Data items:
--- START ---

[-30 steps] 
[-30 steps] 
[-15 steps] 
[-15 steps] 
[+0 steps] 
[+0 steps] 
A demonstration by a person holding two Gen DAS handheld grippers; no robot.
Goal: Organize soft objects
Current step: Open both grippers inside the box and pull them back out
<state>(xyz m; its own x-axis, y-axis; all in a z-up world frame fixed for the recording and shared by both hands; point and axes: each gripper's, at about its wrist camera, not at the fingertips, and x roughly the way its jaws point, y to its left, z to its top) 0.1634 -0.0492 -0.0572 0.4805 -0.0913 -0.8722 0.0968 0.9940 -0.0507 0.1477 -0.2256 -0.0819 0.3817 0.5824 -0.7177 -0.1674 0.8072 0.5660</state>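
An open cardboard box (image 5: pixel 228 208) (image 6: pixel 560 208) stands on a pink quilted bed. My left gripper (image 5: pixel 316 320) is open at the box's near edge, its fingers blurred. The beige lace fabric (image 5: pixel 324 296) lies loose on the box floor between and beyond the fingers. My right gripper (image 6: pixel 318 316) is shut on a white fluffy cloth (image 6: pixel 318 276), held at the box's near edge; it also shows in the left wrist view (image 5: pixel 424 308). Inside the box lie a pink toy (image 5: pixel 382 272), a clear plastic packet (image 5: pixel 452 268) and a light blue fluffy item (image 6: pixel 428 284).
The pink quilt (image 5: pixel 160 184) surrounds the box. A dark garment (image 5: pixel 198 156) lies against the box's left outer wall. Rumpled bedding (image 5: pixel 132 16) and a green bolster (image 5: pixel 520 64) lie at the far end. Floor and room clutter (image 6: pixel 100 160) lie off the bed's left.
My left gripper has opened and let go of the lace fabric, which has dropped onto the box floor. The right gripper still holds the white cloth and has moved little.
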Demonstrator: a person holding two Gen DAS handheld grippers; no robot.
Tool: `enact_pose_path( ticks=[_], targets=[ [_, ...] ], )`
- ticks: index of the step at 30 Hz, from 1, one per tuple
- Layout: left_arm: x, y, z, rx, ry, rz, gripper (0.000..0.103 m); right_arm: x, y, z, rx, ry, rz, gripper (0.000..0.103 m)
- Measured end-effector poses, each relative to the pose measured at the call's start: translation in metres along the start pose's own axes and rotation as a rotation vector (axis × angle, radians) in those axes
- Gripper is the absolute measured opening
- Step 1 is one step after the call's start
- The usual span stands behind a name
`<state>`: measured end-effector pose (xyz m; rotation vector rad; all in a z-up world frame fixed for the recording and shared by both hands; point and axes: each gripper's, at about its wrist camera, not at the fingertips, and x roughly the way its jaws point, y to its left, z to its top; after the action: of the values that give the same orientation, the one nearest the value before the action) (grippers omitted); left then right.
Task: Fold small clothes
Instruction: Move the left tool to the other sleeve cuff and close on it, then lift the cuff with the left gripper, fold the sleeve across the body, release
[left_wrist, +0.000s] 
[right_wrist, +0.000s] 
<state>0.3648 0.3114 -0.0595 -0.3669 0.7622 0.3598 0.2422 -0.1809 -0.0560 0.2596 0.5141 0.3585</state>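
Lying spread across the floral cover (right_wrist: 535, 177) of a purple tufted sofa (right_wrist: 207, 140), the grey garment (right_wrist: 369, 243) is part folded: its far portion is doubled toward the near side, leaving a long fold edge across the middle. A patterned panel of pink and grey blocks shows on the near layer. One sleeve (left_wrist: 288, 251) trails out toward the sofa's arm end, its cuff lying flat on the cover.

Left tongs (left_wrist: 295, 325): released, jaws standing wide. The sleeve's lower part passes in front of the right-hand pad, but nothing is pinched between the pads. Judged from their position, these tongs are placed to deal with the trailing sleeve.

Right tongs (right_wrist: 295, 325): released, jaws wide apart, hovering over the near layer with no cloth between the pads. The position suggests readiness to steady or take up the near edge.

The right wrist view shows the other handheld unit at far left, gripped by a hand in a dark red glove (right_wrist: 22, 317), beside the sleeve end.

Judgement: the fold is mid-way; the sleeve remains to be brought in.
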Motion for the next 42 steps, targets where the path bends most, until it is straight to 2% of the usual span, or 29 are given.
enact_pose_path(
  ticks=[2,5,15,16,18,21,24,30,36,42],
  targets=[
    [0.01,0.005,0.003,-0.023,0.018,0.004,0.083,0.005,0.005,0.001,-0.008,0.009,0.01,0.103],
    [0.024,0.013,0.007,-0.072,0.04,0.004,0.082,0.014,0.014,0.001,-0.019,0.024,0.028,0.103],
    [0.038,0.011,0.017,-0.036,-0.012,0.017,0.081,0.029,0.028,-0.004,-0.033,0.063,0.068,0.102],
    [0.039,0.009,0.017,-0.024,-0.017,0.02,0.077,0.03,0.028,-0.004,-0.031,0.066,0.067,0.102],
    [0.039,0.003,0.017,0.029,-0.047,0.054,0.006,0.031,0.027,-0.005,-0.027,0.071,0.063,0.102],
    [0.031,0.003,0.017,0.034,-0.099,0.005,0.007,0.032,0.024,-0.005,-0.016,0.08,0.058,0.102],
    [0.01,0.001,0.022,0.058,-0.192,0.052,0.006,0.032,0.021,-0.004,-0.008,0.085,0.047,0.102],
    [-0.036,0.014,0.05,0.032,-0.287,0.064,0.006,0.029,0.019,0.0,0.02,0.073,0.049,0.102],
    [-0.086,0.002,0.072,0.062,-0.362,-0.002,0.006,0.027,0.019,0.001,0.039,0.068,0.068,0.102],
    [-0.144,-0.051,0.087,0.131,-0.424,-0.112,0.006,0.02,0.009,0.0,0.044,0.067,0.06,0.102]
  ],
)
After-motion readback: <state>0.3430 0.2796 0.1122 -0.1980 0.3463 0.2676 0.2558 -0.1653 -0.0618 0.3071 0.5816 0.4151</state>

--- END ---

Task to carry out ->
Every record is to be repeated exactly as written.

Solution to this task ->
[-30 steps] 
[-30 steps] 
[-15 steps] 
[-15 steps] 
[+0 steps] 
[+0 steps] 
A demonstration by a person holding two Gen DAS handheld grippers; no robot.
Goal: Organize soft objects
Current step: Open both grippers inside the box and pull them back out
<state>(xyz m; its own x-axis, y-axis; all in a z-up world frame fixed for the recording and shared by both hands; point and axes: each gripper's, at about its wrist camera, not at the fingertips, and x roughly the way its jaws point, y to its left, z to its top) 0.1634 -0.0492 -0.0572 0.4805 -0.0913 -0.8722 0.0968 0.9940 -0.0507 0.1477 -0.2256 -0.0819 0.3817 0.5824 -0.7177 -0.1674 0.8072 0.5660</state>
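An open cardboard box (image 5: pixel 228 208) (image 6: pixel 560 208) stands on a pink quilted bed. My left gripper (image 5: pixel 316 320) is open at the box's near edge, its fingers blurred. The beige lace fabric (image 5: pixel 324 296) lies loose on the box floor between and beyond the fingers. My right gripper (image 6: pixel 318 316) is shut on a white fluffy cloth (image 6: pixel 318 276), held at the box's near edge; it also shows in the left wrist view (image 5: pixel 424 308). Inside the box lie a pink toy (image 5: pixel 382 272), a clear plastic packet (image 5: pixel 452 268) and a light blue fluffy item (image 6: pixel 428 284).
The pink quilt (image 5: pixel 160 184) surrounds the box. A dark garment (image 5: pixel 198 156) lies against the box's left outer wall. Rumpled bedding (image 5: pixel 132 16) and a green bolster (image 5: pixel 520 64) lie at the far end. Floor and room clutter (image 6: pixel 100 160) lie off the bed's left.
My left gripper has opened and let go of the lace fabric, which has dropped onto the box floor. The right gripper still holds the white cloth and has moved little.
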Demonstrator: a person holding two Gen DAS handheld grippers; no robot.
Tool: `enact_pose_path( ticks=[_], targets=[ [_, ...] ], )`
- ticks: index of the step at 30 Hz, from 1, one per tuple
- Layout: left_arm: x, y, z, rx, ry, rz, gripper (0.000..0.103 m); right_arm: x, y, z, rx, ry, rz, gripper (0.000..0.103 m)
- Measured end-effector poses, each relative to the pose measured at the call's start: translation in metres along the start pose's own axes and rotation as a rotation vector (axis × angle, radians) in those axes
- Gripper is the absolute measured opening
- Step 1 is one step after the call's start
- The usual span stands behind a name
`<state>`: measured end-effector pose (xyz m; rotation vector rad; all in a z-up world frame fixed for the recording and shared by both hands; point and axes: each gripper's, at about its wrist camera, not at the fingertips, and x roughly the way its jaws point, y to its left, z to its top; after the action: of the values that give the same orientation, the one nearest the value before the action) (grippers omitted); left then right.
Task: Fold small clothes
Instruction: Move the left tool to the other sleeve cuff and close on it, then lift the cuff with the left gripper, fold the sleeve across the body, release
[left_wrist, +0.000s] 
[right_wrist, +0.000s] 
<state>0.3648 0.3114 -0.0595 -0.3669 0.7622 0.3598 0.2422 -0.1809 -0.0560 0.2596 0.5141 0.3585</state>
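Lying spread across the floral cover (right_wrist: 535, 177) of a purple tufted sofa (right_wrist: 207, 140), the grey garment (right_wrist: 369, 243) is part folded: its far portion is doubled toward the near side, leaving a long fold edge across the middle. A patterned panel of pink and grey blocks shows on the near layer. One sleeve (left_wrist: 288, 251) trails out toward the sofa's arm end, its cuff lying flat on the cover.

Left tongs (left_wrist: 295, 325): released, jaws standing wide. The sleeve's lower part passes in front of the right-hand pad, but nothing is pinched between the pads. Judged from their position, these tongs are placed to deal with the trailing sleeve.

Right tongs (right_wrist: 295, 325): released, jaws wide apart, hovering over the near layer with no cloth between the pads. The position suggests readiness to steady or take up the near edge.

The right wrist view shows the other handheld unit at far left, gripped by a hand in a dark red glove (right_wrist: 22, 317), beside the sleeve end.

Judgement: the fold is mid-way; the sleeve remains to be brought in.
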Motion for the next 42 steps, targets where the path bends most, until it is straight to 2% of the usual span, or 29 are given.
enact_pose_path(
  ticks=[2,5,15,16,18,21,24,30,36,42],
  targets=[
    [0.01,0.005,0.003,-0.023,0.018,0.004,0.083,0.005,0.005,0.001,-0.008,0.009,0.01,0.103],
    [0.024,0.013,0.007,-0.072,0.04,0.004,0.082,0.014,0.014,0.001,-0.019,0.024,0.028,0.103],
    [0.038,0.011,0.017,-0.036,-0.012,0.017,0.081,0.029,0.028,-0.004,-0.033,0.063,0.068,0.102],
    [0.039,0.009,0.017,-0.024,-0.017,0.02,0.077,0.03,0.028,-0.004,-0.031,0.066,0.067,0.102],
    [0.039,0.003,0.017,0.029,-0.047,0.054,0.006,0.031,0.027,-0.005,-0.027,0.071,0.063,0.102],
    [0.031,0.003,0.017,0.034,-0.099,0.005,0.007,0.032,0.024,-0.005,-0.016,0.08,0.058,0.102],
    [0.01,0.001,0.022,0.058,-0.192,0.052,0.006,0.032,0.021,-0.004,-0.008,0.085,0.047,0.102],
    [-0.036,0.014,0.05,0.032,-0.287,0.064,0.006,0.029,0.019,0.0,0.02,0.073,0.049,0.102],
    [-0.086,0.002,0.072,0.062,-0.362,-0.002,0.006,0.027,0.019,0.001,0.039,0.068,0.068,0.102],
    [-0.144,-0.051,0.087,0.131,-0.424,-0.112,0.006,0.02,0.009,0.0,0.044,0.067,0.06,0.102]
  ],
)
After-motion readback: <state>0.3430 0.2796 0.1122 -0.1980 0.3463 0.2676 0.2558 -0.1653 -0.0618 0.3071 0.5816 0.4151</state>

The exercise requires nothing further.